» TASK TO CARRY OUT
The answer must be every line of the records below that contains the word "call".

» Items from a dataset
##########

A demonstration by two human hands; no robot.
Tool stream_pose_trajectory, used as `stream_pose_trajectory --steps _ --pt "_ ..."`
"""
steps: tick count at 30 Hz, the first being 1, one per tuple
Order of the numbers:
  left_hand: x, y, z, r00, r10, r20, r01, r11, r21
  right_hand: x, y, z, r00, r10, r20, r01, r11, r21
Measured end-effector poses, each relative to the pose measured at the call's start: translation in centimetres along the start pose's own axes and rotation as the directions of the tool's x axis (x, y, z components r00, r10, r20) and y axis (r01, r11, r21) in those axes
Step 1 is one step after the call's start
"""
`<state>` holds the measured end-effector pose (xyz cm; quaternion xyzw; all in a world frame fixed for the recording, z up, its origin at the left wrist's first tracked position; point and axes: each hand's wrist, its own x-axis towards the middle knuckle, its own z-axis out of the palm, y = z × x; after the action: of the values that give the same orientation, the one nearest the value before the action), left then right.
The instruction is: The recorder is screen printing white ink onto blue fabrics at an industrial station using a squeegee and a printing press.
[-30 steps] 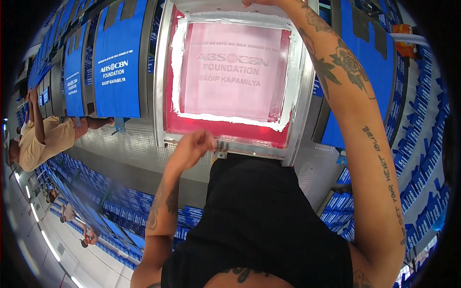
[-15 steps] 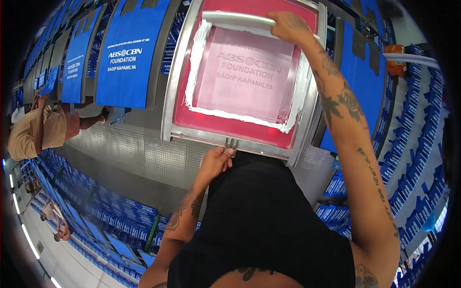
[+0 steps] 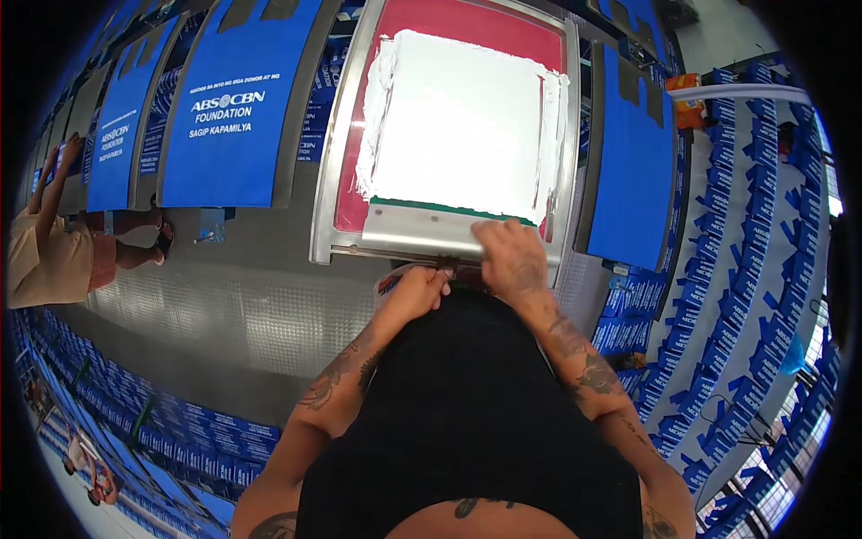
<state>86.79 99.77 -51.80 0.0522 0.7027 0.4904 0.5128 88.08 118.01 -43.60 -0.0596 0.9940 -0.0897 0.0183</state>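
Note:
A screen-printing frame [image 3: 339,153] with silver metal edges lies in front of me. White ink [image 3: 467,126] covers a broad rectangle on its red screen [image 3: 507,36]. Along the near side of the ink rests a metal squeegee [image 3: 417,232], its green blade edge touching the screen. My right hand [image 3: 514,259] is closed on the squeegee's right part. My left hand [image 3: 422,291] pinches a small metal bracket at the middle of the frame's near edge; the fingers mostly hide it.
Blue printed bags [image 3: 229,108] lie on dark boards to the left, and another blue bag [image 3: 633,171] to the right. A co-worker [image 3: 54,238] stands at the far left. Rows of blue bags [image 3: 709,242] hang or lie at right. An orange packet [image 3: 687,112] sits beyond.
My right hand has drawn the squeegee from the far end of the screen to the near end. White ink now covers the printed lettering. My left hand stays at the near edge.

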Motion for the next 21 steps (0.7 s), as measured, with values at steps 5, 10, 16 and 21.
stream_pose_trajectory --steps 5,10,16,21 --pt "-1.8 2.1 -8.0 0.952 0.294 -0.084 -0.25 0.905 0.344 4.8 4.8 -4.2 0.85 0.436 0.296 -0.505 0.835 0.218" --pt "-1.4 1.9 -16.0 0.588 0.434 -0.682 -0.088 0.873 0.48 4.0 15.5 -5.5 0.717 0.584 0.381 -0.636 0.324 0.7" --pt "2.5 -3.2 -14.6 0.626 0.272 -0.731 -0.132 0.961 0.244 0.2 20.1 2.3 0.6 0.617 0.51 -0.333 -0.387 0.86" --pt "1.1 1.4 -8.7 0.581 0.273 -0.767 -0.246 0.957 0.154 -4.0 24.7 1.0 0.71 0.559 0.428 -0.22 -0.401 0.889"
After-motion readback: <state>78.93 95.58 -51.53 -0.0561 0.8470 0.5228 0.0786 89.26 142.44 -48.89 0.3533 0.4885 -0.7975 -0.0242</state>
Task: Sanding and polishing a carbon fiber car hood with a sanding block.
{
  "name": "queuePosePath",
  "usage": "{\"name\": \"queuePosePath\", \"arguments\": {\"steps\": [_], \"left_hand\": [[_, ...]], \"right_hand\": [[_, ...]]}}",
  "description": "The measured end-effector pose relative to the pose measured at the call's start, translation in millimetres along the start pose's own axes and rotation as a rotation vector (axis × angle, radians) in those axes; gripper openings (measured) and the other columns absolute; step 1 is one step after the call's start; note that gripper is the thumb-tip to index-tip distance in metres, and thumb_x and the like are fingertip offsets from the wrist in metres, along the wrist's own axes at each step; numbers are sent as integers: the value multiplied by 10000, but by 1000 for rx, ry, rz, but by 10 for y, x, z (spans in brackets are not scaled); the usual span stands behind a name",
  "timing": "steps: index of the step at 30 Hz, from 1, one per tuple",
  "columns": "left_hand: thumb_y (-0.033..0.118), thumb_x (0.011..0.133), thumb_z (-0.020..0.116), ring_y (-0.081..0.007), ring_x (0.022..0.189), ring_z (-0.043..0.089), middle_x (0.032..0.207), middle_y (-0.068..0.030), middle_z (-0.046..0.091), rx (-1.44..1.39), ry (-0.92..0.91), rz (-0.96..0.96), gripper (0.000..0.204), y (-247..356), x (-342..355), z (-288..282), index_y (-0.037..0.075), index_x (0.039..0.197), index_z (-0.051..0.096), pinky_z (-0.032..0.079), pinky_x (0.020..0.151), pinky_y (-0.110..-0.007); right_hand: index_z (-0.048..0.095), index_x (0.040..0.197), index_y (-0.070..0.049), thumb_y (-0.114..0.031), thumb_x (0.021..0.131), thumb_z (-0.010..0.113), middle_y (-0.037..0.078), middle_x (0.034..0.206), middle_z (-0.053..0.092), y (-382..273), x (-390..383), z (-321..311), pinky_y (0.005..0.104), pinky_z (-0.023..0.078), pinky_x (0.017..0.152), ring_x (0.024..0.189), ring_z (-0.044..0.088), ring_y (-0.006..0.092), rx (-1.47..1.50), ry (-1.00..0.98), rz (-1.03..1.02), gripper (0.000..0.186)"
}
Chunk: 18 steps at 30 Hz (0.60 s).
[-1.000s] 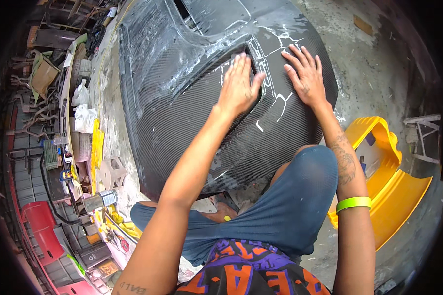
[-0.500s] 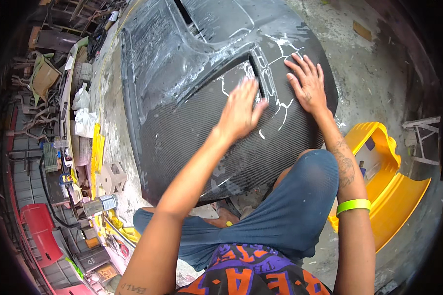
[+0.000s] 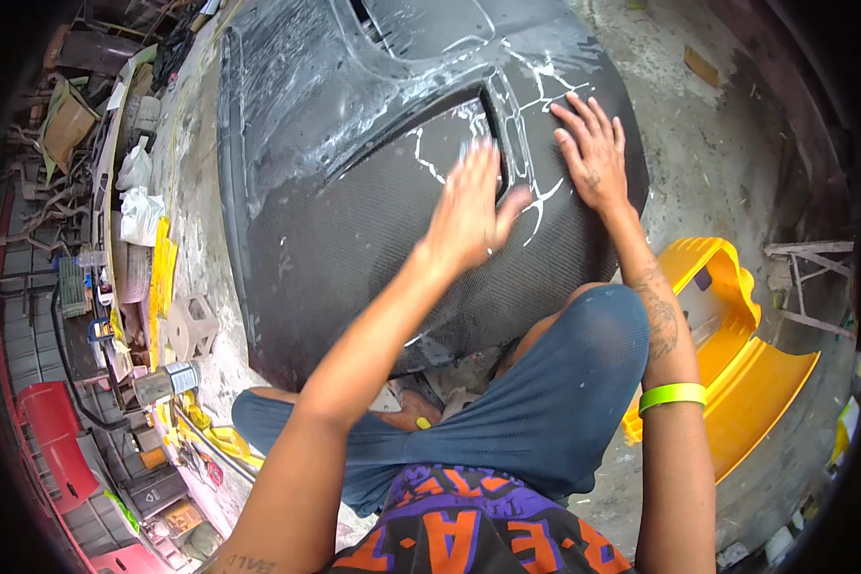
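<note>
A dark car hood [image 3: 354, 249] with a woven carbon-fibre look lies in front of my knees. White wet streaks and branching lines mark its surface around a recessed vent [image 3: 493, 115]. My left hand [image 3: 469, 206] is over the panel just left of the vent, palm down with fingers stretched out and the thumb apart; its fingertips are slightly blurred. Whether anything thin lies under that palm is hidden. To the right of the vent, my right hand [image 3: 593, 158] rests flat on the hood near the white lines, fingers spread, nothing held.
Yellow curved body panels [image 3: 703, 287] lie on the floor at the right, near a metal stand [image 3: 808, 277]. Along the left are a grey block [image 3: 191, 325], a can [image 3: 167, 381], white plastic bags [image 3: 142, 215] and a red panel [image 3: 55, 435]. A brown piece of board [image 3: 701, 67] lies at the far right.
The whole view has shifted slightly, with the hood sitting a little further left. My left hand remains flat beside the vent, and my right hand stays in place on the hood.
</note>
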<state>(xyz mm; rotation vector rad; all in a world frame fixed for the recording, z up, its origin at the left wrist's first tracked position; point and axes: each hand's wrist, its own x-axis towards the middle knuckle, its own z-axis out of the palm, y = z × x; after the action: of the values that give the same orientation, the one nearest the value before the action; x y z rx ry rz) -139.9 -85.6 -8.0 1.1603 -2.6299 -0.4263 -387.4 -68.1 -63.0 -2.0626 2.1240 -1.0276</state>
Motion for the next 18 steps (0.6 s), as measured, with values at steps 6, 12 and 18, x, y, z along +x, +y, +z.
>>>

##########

» PROBLEM SOLUTION
Measured end-effector poses, each relative to the pose measured at the call's start: translation in centimetres along the start pose's own axes and rotation as the directions of the tool's x axis (x, y, z components r00, r10, r20) and y axis (r01, r11, r21) in those axes
Step 1 is one step after the call's start
  "description": "The measured end-effector pose relative to the pose measured at the call's start, translation in millimetres along the start pose's own axes and rotation as a rotation vector (axis × angle, radians) in those axes; gripper openings (measured) and the other columns absolute; step 1 is one step after the call's start; note that gripper is the thumb-tip to index-tip distance in metres, and thumb_x and the like are fingertip offsets from the wrist in metres, along the wrist's own axes at each step; numbers are sent as integers: the value multiplied by 10000, but by 1000 for rx, ry, rz, but by 10 for y, x, z (spans in brackets are not scaled); the usual span stands behind a name",

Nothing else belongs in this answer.